Collection entries

[Start of Attachment]

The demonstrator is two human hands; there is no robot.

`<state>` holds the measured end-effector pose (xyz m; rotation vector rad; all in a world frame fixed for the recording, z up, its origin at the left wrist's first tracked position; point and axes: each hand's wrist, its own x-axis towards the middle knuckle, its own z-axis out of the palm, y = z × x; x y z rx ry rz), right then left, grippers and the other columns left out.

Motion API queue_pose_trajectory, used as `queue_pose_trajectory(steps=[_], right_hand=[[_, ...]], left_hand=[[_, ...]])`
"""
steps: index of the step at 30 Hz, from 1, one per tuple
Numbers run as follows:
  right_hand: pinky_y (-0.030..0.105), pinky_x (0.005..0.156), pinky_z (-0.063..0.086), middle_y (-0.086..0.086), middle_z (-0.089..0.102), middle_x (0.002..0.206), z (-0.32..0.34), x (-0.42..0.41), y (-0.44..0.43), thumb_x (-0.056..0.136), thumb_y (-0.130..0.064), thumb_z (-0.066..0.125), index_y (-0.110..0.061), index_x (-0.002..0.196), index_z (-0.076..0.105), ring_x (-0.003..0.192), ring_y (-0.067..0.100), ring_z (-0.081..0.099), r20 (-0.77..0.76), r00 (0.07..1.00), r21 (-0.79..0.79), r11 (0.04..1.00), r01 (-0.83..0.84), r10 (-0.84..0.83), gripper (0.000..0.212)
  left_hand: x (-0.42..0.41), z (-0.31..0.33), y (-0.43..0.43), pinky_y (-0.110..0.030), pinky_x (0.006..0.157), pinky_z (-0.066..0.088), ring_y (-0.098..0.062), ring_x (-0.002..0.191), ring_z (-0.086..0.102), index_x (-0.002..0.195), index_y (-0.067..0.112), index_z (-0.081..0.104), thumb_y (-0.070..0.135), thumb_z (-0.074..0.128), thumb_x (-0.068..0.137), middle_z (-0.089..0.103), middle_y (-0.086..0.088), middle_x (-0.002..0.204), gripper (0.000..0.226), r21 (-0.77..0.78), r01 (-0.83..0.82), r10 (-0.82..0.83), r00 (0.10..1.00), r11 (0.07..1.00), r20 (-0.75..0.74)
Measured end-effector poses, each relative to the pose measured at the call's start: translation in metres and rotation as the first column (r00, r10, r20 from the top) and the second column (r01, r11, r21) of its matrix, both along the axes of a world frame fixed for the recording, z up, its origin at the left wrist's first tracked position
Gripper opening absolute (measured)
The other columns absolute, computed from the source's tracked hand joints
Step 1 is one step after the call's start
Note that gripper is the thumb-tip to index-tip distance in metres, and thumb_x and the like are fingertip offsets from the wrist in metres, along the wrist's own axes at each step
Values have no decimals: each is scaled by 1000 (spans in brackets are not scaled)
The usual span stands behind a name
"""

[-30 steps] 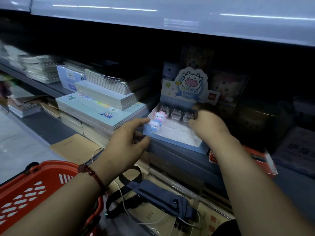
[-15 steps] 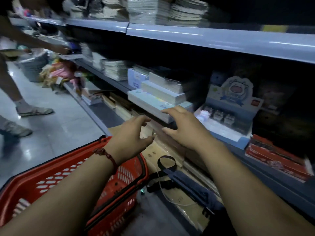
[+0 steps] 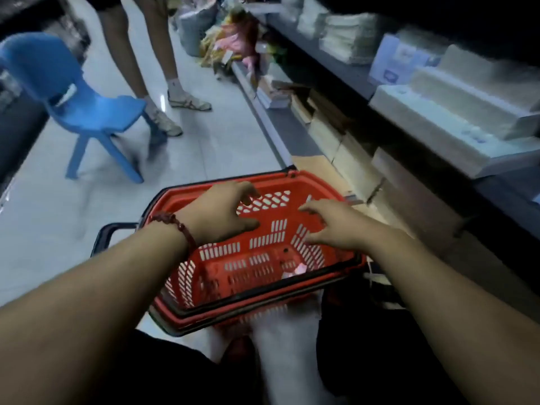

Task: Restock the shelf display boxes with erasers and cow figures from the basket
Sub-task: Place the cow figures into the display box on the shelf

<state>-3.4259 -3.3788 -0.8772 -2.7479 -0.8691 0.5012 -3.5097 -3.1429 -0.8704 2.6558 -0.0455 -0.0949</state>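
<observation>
A red plastic basket [image 3: 187, 276] sits on the floor in front of me. A small pinkish-white item [image 3: 293, 271], too blurred to name, lies on its bottom near the right wall. My left hand [image 3: 222, 213] hovers over the basket's far left rim, fingers spread and holding nothing. My right hand [image 3: 333, 225] hangs over the basket's right side, fingers apart and empty. The cow display box is out of view.
Shelves with stacked notebooks [image 3: 455, 112] and brown paper packs [image 3: 350, 147] run along the right. A blue plastic chair [image 3: 84, 103] stands on the tiled floor at the left. Another person's legs [image 3: 152, 65] are beyond the basket.
Both hands have left the cow display box on the shelf and come down over the basket. My view has swung left and down; the display box has gone out of view.
</observation>
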Motion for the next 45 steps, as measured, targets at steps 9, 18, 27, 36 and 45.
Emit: queue_pose_trajectory(steps=[9,18,27,36,45], right_hand=[[30,97,43,7,55,143,-117,77,46,80,-31,82,-20,147,45,125,27,54,-278,929,-412,843,-346,246,78],[13,76,34,1,59,129,-243,131,67,85,-34,79,-15,144,50,115,19,56,-579,769,-599,497,-627,271,69],[26,92,50,-5,71,115,-326,134,39,82,-43,80,-29,113,75,108,17,66,-636,730,-593,448,-669,249,34],[33,81,59,1,72,103,-335,108,9,75,-36,81,-19,113,63,90,21,70,-592,805,-529,734,-427,41,46],[21,51,56,15,60,80,-323,110,6,98,9,50,4,94,59,66,19,62,-792,427,-484,875,-4,-436,11]], left_hand=[[63,-187,36,-36,96,53,-25,114,62,141,22,52,50,72,83,60,-2,127,67,207,399,-220,790,893,-573],[123,-316,-47,-44,104,48,-35,133,50,159,13,25,53,71,87,36,-16,156,95,172,642,-479,699,747,-531],[107,-395,-73,-49,69,58,-45,93,58,126,20,59,43,62,79,55,-21,125,53,23,619,-595,763,785,-252],[88,-391,-98,-32,83,44,-37,104,62,139,18,53,38,66,93,61,-17,119,52,-270,356,-421,874,895,-244],[105,-384,-112,-37,88,56,-23,78,67,83,11,62,26,51,95,71,-25,96,22,-601,-627,-297,528,496,-796]])
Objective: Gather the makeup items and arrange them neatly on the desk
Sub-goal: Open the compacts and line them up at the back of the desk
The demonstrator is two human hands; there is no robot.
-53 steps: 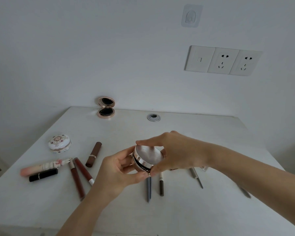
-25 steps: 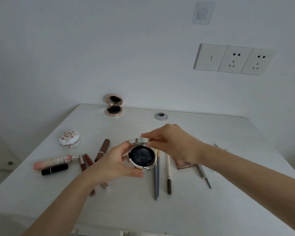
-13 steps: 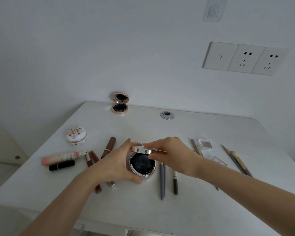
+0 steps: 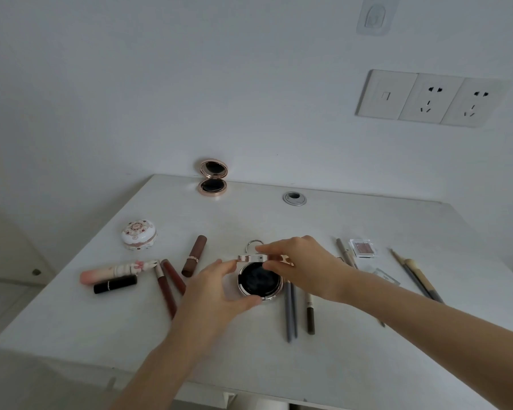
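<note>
One compact (image 4: 259,281) lowered onto desk (image 4: 367,365) — left hand (image 4: 211,294), right hand (image 4: 305,267), both gripping

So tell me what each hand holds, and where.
Open cushion compact: left hand holds its base rim, right hand pinches the raised lid by its edge.

Silver cushion compact (image 4: 259,283) open on the white desk (image 4: 249,359), dark inside, lid up.
</note>
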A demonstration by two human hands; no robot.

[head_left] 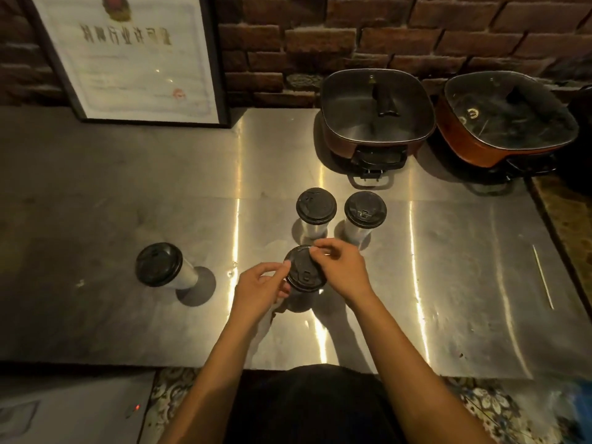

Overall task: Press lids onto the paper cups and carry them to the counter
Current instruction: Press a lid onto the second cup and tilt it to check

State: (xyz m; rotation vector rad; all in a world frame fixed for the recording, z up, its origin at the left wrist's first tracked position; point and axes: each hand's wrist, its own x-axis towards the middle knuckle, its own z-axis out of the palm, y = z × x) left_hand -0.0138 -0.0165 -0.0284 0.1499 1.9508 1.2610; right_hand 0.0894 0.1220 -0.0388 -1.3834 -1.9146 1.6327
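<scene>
A paper cup with a black lid point(304, 272) stands on the steel counter point(128, 203) in front of me. My left hand point(261, 288) grips the cup's left side and the lid's rim. My right hand point(341, 267) pinches the lid's far right edge with its fingertips. Two more lidded cups stand just behind it, one on the left point(316, 206) and one on the right point(365, 209). Another lidded cup point(159, 264) stands apart to the left.
Two square electric pots with glass lids, the nearer point(376, 115) and the one tilted at the right point(507, 118), sit at the back by the brick wall. A framed certificate point(134, 56) leans at the back left. A thin stick point(542, 277) lies at the right.
</scene>
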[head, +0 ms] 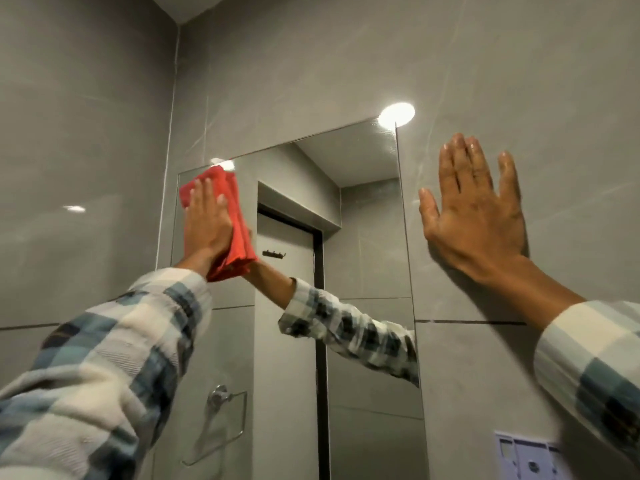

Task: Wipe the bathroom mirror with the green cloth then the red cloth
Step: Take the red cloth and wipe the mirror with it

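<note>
The frameless mirror (363,209) hangs on a grey tiled wall and fills the middle of the view. My left hand (207,223) presses the folded red cloth (239,220) flat against the mirror's top left corner. The cloth sticks out above and to the right of the hand. My right hand (474,209) lies flat on the wall tile just right of the mirror's edge, fingers spread and empty. The green cloth is not in view.
A side wall (79,161) meets the mirror wall at a corner close to the mirror's left edge. The mirror reflects a door, a hook rail, a towel ring (221,396) and my sleeve. A white switch plate (526,459) sits low on the right.
</note>
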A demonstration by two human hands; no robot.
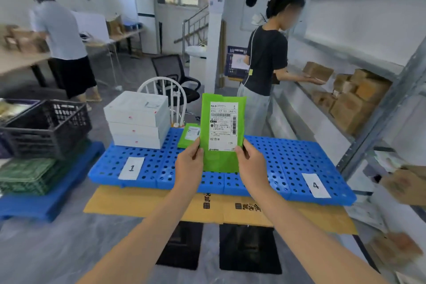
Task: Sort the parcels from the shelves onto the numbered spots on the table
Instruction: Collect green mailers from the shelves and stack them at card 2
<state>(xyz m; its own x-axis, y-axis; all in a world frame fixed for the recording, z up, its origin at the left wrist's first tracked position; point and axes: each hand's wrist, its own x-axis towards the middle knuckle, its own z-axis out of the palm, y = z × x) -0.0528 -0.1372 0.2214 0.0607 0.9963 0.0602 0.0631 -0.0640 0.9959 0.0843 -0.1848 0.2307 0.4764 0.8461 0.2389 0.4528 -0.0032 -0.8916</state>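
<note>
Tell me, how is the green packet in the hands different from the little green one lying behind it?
The held green packet stands upright in the air, gripped by the left hand and right hand; the lying green packet rests flat on the blue platform. The held one looks bigger, though it is nearer the camera. Its label faces us fully; the lying one's is angled. Both are bright green with white labels.
</note>
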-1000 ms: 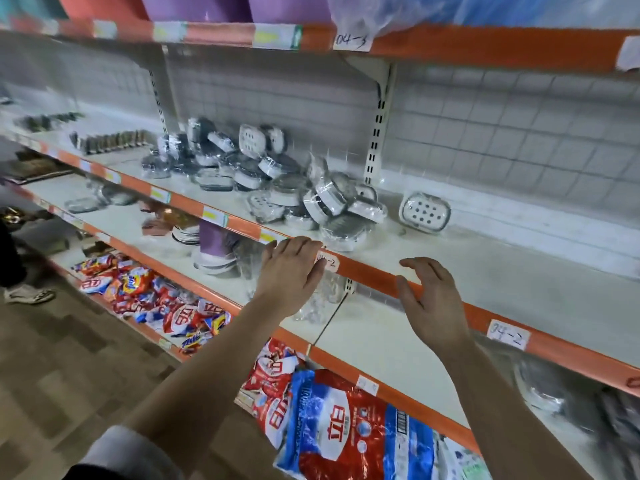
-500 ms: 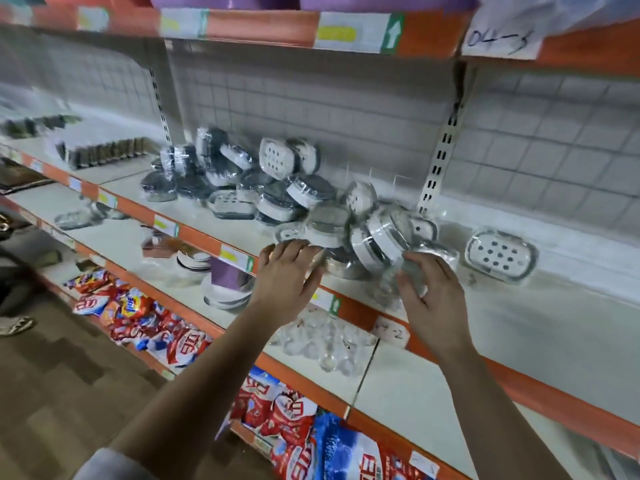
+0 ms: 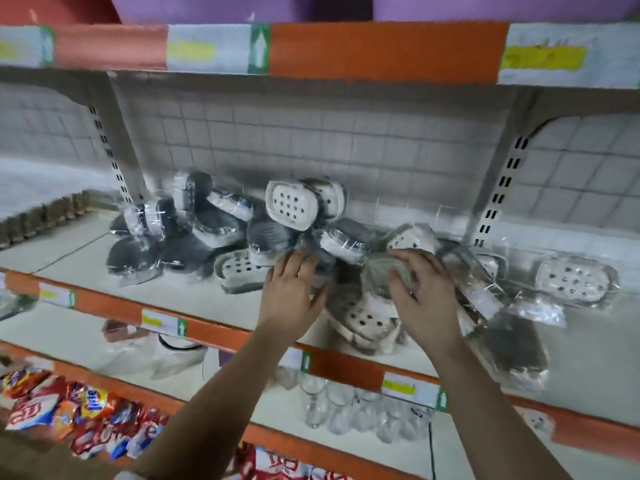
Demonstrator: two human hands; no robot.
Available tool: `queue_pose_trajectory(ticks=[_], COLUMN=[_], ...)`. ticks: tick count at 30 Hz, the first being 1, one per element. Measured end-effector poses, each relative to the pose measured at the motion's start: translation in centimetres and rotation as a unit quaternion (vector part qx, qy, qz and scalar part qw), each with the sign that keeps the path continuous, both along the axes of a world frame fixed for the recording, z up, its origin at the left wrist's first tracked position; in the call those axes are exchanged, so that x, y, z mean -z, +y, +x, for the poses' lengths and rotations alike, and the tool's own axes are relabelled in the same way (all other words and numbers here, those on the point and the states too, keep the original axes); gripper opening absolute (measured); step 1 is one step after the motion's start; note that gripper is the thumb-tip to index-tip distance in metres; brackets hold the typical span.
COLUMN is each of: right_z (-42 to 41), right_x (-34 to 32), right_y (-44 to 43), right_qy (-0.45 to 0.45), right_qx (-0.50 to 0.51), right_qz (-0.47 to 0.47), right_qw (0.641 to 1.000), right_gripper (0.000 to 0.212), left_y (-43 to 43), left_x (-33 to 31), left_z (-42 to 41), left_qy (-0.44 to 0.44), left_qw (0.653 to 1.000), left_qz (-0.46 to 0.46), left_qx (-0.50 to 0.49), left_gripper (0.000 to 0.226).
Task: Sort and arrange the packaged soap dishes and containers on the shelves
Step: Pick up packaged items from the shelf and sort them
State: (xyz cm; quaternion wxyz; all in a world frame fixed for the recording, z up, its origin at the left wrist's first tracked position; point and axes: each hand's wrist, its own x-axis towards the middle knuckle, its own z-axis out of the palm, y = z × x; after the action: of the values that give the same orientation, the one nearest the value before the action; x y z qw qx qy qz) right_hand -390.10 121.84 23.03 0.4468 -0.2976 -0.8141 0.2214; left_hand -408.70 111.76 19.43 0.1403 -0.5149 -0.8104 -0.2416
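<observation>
Head view: a pile of wrapped soap dishes [image 3: 294, 202] sits on the middle shelf [image 3: 173, 296], near the back wall [image 3: 311, 133]. The left hand [image 3: 294, 296] lies on the pile's near edge with straight, open fingers [image 3: 294, 261]. The right hand [image 3: 422, 292] is just beside it, fingers bent over a grey wrapped dish [image 3: 379, 271]. The blur hides whether they grip it. One white dish [image 3: 575, 280] lies alone, far right.

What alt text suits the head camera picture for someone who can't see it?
Two bare hands reach into a jumbled pile of plastic-wrapped soap dishes on a white shelf: the left hand lies flat on the pile, the right hand curls around one wrapped dish. Another soap dish sits apart on the right; glasses stand on the shelf below.
</observation>
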Motion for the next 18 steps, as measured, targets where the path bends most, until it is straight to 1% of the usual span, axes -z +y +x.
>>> queue_pose_trajectory(ticks=[4, 6, 10, 18], right_z=[-3.3, -4.8, -7.3, -11.1], right_x=[0.4, 0.4, -0.1, -0.7], right_y=[0.8, 1.3, 1.8, 3.8], right_qy=[-0.054, -0.078, -0.134, -0.185], right_qx=[0.031, 0.041, 0.056, 0.079], right_qz=[0.001, -0.006, -0.011, -0.028], right_qw=[0.998, 0.996, 0.989, 0.979], right_gripper=[0.028, 0.032, 0.043, 0.047], left_y=[1.8, 2.3, 3.1, 3.3], left_x=[0.5, 0.7, 1.3, 1.3], left_z=[-2.6, -3.5, -4.3, -6.6], left_qy=[0.010, 0.008, 0.004, 0.002], left_qw=[0.999, 0.999, 0.998, 0.995], left_qz=[-0.025, -0.021, -0.032, -0.034], left_qx=[0.034, 0.037, 0.045, 0.091], left_gripper=[0.059, 0.059, 0.068, 0.049])
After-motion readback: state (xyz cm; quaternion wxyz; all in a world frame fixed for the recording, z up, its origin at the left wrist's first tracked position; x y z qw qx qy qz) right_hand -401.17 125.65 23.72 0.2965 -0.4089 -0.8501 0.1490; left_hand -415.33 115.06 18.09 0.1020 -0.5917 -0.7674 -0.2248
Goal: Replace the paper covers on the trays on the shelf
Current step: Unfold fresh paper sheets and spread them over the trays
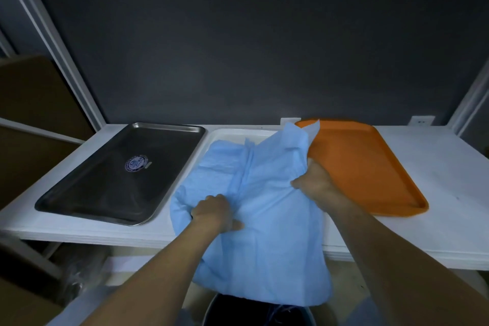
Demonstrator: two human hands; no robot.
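Crinkled blue paper in left hand, right hand

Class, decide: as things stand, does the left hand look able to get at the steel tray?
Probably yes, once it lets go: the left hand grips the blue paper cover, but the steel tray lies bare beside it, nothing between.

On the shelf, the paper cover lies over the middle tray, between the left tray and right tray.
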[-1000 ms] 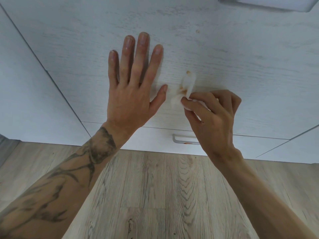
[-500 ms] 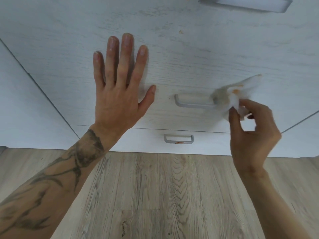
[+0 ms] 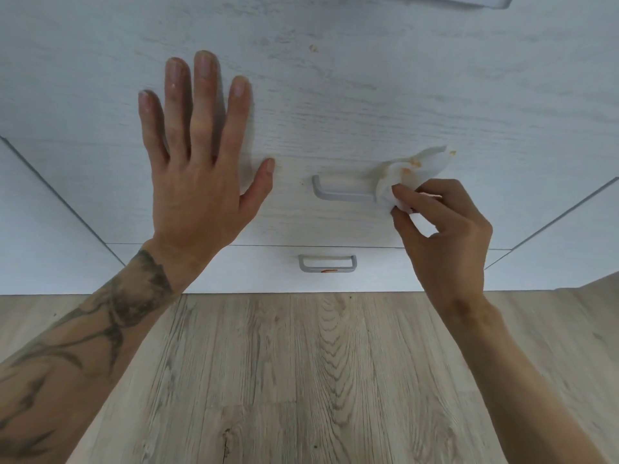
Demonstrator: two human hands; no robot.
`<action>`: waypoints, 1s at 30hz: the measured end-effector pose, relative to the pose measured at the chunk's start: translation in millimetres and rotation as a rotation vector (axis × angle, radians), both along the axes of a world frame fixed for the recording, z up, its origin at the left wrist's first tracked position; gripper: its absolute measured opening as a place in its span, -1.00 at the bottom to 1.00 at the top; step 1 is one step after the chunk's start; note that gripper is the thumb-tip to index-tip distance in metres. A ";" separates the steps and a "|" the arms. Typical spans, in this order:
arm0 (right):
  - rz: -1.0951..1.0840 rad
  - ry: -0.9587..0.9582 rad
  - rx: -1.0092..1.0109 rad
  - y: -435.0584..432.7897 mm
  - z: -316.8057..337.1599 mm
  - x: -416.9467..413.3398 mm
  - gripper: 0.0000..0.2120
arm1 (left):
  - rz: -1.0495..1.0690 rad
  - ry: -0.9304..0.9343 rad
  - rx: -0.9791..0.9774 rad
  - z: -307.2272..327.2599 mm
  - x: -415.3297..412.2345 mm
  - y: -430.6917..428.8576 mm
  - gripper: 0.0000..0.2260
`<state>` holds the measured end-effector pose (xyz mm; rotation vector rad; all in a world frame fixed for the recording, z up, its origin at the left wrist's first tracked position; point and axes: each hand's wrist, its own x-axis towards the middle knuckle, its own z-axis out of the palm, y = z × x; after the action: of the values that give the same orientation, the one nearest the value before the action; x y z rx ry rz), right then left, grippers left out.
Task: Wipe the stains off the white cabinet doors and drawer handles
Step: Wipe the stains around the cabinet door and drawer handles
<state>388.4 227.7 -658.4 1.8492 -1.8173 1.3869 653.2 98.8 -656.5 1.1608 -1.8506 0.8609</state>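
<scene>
Against the white drawer front (image 3: 368,95), left grip (image 3: 197,195) lies flat, fingers straight, holding nothing. Right grip (image 3: 442,236) pinches a stained wipe (image 3: 402,175) at the right end of the middle handle (image 3: 345,192). Lower handle (image 3: 326,264) shows an orange smear.

Two hands are shown, a left hand (image 3: 197,182) and a right hand (image 3: 442,236). One crumpled white wipe (image 3: 412,172) is counted. Three grey handles are seen: a middle handle (image 3: 341,195), a lower handle (image 3: 326,268) and a top handle (image 3: 469,0), cut off by the frame edge. Two drawer fronts are counted, an upper drawer front (image 3: 368,95) and a lower drawer front (image 3: 234,269). One orange stain (image 3: 327,271) is seen on the lower handle, and one brown speck (image 3: 313,47) on the upper drawer front.
</scene>
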 end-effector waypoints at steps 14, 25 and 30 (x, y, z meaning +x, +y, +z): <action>-0.030 -0.069 -0.043 -8.2 -4.4 7.2 -0.73 | 0.005 0.000 0.001 1.9 -1.4 0.2 -0.33; -0.090 -0.096 -0.095 -5.8 -6.0 15.5 -0.75 | 0.009 0.001 0.004 1.4 -2.9 0.1 -0.32; -0.078 -0.112 -0.123 15.2 -8.7 18.6 -0.76 | 0.007 0.003 0.000 1.6 -1.6 -0.1 -0.32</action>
<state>407.0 242.9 -667.2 1.6543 -1.7902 1.5648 651.6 98.8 -654.9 1.1690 -1.8454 0.8626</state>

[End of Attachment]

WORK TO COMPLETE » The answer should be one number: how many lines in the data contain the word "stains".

RESPONSE AREA » 2